There have been comprehensive studies in the past and clear evidence that SARS-CoV-2 causes profound molecular changes in the brain, which was detected in people who died of COVID-19.  "The signature the virus leaves in the brain speaks of strong inflammation and disrupted brain circuits and resembles signatures the field has observed in Alzheimer's or other neurodegenerative diseases," senior author Tony Wyss-Coray, Ph.D., professor of neurology and neurological sciences, Stanford University School of Medicine, Stanford, California, told Medscape Medical News.

In the new study, scientists at the US National Institutes of Health in Maryland found that the virus had actually spread well beyond the respiratory tract in patients of COVID-19 and traces were present in several other organs where they survived for over months. The delay in the virus clearance, as per the scientists, was the biggest contributor to long-haul COVID and caused “post-acute sequelae of SARS-CoV-2,” which the US Centers for Disease Control and Prevention describes is associated with a range of long-lasting symptoms among those that previously contracted the coronavirus. 

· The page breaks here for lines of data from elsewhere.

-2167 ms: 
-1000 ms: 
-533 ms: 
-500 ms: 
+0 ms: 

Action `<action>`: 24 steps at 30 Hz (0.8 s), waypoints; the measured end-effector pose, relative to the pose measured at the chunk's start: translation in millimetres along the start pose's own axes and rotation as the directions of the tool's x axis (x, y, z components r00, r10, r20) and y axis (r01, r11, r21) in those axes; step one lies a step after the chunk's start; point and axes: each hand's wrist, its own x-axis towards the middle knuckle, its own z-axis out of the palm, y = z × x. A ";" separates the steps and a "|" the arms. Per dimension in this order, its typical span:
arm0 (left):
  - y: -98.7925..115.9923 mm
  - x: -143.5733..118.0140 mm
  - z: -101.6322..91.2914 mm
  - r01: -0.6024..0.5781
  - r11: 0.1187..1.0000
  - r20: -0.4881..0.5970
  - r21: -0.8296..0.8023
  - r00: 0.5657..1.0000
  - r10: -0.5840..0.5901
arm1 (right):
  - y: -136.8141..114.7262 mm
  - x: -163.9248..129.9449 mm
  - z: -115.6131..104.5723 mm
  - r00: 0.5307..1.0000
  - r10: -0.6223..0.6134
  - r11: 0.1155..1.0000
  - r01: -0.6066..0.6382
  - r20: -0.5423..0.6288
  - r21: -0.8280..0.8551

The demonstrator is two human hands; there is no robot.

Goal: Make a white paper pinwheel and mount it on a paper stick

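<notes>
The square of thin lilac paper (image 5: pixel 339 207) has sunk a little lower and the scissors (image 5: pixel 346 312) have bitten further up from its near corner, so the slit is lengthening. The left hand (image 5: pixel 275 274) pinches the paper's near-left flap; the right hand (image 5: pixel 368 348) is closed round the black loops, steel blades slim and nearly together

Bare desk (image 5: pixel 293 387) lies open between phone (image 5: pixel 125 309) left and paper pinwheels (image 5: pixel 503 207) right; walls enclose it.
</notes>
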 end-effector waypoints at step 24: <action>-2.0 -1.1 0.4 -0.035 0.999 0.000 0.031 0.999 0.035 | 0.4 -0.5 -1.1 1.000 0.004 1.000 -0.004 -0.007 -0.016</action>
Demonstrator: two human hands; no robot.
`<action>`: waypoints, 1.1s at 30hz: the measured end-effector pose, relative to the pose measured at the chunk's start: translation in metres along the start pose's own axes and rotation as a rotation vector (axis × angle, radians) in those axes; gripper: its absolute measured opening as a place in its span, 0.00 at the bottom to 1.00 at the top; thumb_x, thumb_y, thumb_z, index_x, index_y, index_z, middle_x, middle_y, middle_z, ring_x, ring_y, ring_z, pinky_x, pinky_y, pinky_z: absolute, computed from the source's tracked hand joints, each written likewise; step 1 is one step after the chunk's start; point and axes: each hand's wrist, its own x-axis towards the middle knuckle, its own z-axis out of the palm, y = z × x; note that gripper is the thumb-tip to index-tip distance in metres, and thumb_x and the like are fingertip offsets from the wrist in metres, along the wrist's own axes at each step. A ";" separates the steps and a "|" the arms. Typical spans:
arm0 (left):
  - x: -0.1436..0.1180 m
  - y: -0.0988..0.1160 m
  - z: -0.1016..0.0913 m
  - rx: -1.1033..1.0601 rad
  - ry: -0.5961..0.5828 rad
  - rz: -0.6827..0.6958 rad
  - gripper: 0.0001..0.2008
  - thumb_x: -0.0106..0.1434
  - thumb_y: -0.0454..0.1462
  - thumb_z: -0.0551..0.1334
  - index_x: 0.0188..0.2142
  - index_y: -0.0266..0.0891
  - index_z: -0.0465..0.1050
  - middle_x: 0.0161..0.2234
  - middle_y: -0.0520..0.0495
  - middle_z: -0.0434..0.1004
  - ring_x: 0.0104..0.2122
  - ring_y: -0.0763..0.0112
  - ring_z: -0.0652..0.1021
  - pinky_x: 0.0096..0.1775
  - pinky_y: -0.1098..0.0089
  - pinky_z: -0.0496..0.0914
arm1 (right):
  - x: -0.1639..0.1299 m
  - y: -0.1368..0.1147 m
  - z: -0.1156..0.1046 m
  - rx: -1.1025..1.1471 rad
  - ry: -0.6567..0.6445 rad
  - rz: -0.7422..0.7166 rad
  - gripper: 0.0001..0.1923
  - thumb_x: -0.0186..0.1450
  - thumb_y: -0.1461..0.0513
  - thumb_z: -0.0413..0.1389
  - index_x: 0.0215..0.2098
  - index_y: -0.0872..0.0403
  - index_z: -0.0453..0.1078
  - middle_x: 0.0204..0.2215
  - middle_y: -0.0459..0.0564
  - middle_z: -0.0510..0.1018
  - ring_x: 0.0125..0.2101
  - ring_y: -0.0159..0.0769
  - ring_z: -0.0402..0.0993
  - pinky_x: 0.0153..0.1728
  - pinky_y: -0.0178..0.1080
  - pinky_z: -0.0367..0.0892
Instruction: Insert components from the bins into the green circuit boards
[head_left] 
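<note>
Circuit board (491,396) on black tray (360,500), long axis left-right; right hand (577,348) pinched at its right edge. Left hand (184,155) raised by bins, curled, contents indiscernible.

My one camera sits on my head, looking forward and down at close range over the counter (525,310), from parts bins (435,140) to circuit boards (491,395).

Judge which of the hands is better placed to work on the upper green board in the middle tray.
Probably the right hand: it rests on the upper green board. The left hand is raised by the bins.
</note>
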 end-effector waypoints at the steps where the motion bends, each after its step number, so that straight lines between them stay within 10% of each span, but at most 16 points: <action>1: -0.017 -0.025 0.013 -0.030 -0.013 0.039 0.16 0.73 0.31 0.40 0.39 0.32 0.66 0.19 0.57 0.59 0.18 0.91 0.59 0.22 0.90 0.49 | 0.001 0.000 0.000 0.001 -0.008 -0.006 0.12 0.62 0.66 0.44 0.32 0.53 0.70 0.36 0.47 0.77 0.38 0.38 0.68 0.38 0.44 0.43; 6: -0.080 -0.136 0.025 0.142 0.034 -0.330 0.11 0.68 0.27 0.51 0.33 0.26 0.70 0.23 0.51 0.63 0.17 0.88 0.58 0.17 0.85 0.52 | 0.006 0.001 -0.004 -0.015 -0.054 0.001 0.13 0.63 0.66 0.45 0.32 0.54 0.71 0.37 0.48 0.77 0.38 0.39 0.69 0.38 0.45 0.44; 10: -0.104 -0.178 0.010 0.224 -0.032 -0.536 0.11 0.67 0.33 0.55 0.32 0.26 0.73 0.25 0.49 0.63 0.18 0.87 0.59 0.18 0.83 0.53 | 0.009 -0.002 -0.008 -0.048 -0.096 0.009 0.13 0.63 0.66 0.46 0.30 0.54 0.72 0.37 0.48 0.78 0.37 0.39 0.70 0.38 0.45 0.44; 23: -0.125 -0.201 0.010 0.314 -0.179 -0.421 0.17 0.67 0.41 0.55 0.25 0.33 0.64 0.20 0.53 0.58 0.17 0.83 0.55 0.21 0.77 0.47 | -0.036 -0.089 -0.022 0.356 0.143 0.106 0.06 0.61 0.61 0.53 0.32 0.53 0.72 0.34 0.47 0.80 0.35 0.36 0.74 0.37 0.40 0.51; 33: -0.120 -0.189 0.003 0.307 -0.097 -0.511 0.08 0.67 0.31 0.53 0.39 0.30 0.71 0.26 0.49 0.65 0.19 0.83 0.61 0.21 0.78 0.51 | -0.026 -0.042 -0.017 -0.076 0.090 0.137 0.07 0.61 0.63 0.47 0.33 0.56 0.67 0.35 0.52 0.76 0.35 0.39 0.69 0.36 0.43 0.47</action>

“The paper sheds some light and may help explain why long COVID can occur even in people who had the mild or asymptomatic acute disease,” Al-Aly, who has led separate studies into the long-term effects on COVID-19 said. “Our results collectively show that while the highest-burden of SARS-CoV-2 is in the airways and lung, the virus can disseminate early during infection and infect cells throughout the entire body, including widely throughout the brain,” a team, led by Daniel Chertow from NIH’s emerging pathogens section said in the study.